Tag Archives: campus map

The water tower and the golfer

It stood above the campus like a sentry, as if to guard against drought and keep watch for welcome rain clouds on the horizon. In my recollection it was always blue, though not Emory blue–more like the blue of a robin’s egg.

It should have been painted white, with trompe l’oeil stippling to mimic the look of a golf ball. Because after I heard someone refer to it as “the Bobby Jones Memorial,” I could never again see it as anything but a golf ball on a tee. (Bobby Jones was the Emory alumnus who graduated from the law school in 1929 and went on, the following year, to become the only person ever to win the grand slam of golf.)

water-tower-in-r-d-cole-catalogue-copy
The old water tower on Emory’s campus resembled a golf ball on a tee. The tower appears here in the catalogue of the manufacturer.

The tower was installed in 1933 and made it into the pages of the November-December 1933 Emory Alumnus.

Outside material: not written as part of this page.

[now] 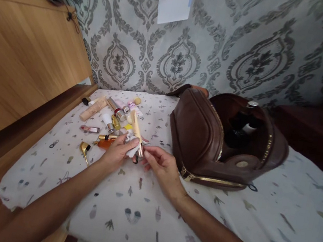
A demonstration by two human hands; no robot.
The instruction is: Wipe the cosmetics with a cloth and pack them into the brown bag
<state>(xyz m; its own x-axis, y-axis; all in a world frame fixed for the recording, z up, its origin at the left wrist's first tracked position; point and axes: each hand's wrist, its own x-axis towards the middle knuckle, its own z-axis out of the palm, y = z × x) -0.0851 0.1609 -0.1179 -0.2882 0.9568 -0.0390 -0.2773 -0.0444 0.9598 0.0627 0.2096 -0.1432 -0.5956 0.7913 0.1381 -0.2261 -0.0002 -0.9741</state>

water-tower-in-emory-alumnus

By 2007 the water tower, in terms that Bobby Jones would have been familiar with, had become a waterless hazard. It had not held water since the 1980s, and improvements to maintain its structural integrity were estimated to cost several hundred thousands of dollars. While realigning Eagle Row to make way for new residence halls, the university dismantled the tower and recycled its steel.

I learned recently that Mathew Pinson, senior director of development in the Candler School of Theology, has a personal connection to that bygone tower. His great-grandfather, Bryan M. Blackburn, was employed by R.D. Cole Manufacturing Company in Newnan, Georgia, when he patented the design of the hundred-thousand-gallon tank. Mathew shared images of the design that was approved by the US Patent Office on February 20, 1934 (after the tower had been installed at Emory). The patent and the catalogue from the R.D. Cole Manufacturing Company are in the Pinson family archives.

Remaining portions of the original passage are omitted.